North America (US/Canada) childbearing population (blue line) and young population (green line), below.
  • Young peaked in 1965, zero growth since '65, projected to grow by 9 million (14% increase) by 2100.  I have detailed repeatedly (linked above) why given current fertility rates, trends, and immigration patterns, this is highly unlikely and continued flat to outright declines should be the base case.  Since 2007, US fertility rates have been in freefall and in 2018, the US hit a record low fertility rate of 1.72 and is still falling fast...with Canada even lower at 1.56.  There is no sign nor logical rationale to anticipate a rise in fertility rates in North America.

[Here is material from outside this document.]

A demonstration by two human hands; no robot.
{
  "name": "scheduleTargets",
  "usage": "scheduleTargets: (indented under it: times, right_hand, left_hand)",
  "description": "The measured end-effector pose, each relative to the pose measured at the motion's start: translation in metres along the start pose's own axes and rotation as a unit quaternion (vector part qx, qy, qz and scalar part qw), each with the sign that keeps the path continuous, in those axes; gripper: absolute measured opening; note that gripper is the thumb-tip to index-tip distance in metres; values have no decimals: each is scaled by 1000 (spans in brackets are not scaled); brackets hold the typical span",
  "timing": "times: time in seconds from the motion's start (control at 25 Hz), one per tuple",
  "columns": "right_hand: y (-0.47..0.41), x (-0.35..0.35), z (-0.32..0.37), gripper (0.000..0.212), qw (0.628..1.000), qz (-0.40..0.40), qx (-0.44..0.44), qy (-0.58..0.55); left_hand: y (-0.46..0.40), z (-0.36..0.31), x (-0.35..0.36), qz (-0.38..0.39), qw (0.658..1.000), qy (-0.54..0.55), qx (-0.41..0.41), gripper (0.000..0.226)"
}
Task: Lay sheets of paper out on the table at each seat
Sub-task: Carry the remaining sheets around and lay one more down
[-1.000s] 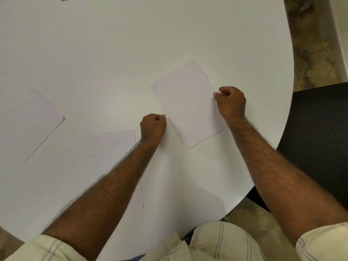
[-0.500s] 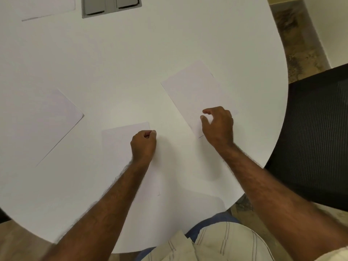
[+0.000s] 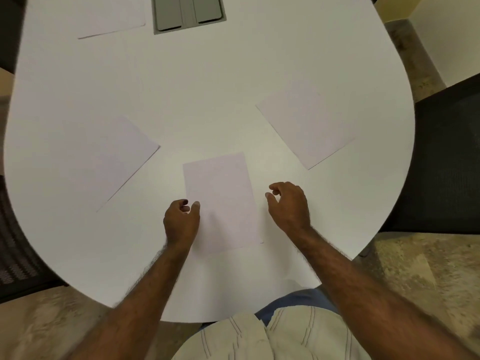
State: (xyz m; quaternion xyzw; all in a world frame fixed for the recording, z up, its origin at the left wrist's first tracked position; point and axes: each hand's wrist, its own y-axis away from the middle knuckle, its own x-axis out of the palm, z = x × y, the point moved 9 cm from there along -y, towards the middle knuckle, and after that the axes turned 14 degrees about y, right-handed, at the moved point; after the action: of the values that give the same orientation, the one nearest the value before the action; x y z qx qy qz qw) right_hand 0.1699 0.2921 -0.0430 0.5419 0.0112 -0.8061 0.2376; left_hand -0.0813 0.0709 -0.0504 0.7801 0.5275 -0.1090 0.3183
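Observation:
Several white sheets lie flat on the white table (image 3: 207, 87). The centre sheet (image 3: 223, 193) is right in front of me. One sheet (image 3: 111, 159) lies angled to its left, one sheet (image 3: 306, 128) angled to its right, and another sheet (image 3: 111, 19) at the far end. My left hand (image 3: 181, 222) is curled at the centre sheet's left edge, thumb on the paper, pinching it. My right hand (image 3: 288, 206) hovers just right of that sheet, fingers loosely apart, holding nothing.
A grey cable hatch (image 3: 188, 13) is set into the table at the far middle. Black mesh chairs stand at the right (image 3: 446, 162) and at the left (image 3: 15, 242). The table's rounded edge curves close to my body.
My right hand let go of the right sheet and drew back beside the centre sheet. My left hand moved from the right sheet to the centre sheet's left edge. The view shifted left.

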Motion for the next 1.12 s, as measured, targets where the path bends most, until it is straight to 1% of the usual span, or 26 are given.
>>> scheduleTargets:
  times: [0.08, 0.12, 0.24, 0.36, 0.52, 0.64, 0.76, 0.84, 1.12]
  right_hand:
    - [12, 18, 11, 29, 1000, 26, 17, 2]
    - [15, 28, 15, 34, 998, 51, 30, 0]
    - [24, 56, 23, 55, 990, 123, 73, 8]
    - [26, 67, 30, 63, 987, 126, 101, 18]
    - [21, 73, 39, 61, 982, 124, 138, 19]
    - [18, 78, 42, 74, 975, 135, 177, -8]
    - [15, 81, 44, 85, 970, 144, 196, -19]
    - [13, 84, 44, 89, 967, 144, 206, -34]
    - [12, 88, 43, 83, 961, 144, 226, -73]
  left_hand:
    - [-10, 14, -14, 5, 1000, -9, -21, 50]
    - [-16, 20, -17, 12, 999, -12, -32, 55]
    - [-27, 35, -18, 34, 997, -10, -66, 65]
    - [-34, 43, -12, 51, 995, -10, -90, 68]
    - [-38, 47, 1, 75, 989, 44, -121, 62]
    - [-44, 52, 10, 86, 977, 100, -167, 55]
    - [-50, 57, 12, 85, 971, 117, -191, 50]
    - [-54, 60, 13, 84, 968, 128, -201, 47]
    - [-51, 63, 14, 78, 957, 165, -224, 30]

  • Childbearing projected to grow 13 million (11% increase) by 2100.  Again, this is premised on unrealistically high fertility rates and immigration...this is also highly unlikely and zero growth should be the base case.
ASIA (excluding East Asia) childbearing population (blue line) and young population (green line), below.
  • Young peaked in 2018, projected to decline 275 million (34% decline) by 2100.  This is India, Pakistan, Vietnam, Thailand, Indonesia, etc. plus all of Western Asia (Iraq, Iran, Turkey, Saudi Arabia, etc.).
  • Childbearing projected to peak in 2038 and decline by 240 million (20% decrease) by 2100.
Africa childbearing population (blue line) and young population (green line), below.
  • Young projected to rise 400 million and peak around 2090!?!
  • Childbearing population projected to grow nearly 1 billion through 2100.
Just to reiterate, this is the latest UN population data and the UN medium variant forward projections (which have been consistently too bullish on population growth...said otherwise, population growth among the young will almost certainly be significantly lower than presented here).  The declines in certain regions, particularly the high consumption regions of Europe and East Asia, are already massive and are economically akin to the tide permanently receding with collapsing demand due to collapsing births decades ago.  Now this secular ebb tide in demand is receding at the worst of possible times...just as the baby-boomers step aside and require ever more of the state (that the state never bothered to set aside in the first place).  The decades of interest rate cuts to incentivize decades of rising indebtedness have borrowed growth from the future to maintain the present.  Of course, now we know this was borrowing to maintain high growth from a future that was already going to be a low to no growth reality.  Now, we are simply deluding ourselves about a future reality that will not exist...and there is no path to outgrow the accumulated bad debt and resultant overcapacity given the low growth to no growth reality.  Continuing to double down on a flawed premise is only worsening the eventual workout (stealing from a fantastical future which will never exist) and making the inevitable structural changes far more painful, and the realignment of expectations even greater.